- EXERCISE REQUIREMENTS
What you return must be an exact copy of the lines in the listing below between the line holding "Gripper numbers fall" and the line holding "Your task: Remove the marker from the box", inclusive, and nothing more.
START TASK INPUTS
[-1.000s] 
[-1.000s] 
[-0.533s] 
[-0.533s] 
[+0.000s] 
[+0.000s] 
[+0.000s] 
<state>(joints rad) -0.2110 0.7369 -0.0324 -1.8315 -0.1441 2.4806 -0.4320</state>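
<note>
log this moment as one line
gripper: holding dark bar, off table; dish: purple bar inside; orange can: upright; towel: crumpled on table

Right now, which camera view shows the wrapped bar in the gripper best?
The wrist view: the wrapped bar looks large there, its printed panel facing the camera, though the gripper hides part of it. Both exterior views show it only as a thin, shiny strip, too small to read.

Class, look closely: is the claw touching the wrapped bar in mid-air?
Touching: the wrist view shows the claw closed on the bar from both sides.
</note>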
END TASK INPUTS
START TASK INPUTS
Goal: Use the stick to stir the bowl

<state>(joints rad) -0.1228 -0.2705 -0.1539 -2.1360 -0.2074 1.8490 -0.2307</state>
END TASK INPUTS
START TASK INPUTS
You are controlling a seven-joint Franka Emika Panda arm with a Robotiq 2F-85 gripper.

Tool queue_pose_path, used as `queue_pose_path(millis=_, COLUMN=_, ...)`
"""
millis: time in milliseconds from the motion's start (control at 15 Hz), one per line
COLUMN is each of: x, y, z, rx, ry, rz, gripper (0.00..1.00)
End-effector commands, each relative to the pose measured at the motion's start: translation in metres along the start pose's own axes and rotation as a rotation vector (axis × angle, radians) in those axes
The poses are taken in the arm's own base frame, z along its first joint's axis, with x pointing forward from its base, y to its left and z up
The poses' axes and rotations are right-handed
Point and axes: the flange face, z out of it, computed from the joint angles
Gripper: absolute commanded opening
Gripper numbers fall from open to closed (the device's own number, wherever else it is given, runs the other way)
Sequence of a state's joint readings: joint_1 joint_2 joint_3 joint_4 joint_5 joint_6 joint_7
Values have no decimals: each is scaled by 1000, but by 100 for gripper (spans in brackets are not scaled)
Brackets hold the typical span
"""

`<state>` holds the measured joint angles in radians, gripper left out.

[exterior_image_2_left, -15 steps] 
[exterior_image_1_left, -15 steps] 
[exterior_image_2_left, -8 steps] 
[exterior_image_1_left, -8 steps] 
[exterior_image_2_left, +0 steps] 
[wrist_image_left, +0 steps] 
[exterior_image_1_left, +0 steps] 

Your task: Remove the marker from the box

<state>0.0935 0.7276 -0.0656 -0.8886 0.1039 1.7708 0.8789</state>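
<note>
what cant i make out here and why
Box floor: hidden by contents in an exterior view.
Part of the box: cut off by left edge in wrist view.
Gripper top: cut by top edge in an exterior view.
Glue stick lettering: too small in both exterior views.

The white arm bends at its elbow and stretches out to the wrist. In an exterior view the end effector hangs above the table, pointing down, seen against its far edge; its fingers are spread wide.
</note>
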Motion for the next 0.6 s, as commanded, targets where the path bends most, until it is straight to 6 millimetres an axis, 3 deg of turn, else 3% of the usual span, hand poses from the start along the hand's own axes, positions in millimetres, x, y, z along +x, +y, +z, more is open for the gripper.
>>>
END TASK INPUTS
- ANSWER SECTION
Gripper numbers fall from open to closed (the device's own number, wherever else it is given, runs the other way)
Sequence of a state's joint readings: joint_1 joint_2 joint_3 joint_4 joint_5 joint_6 joint_7
Values have no decimals: each is scaled by 1000, but by 100 for gripper (spans in brackets are not scaled)
Brackets hold the typical span
"""

`<state>` holds the measured joint angles in radians, gripper left out.

[exterior_image_2_left, -15 steps] 
[exterior_image_1_left, -15 steps] 
[exterior_image_2_left, -8 steps] 
[exterior_image_1_left, -8 steps] 
[exterior_image_2_left, +0 steps] 
[wrist_image_left, +0 steps] 
[exterior_image_1_left, +0 steps] 

Your task: Remove the marker from the box

What came before is the finished answer.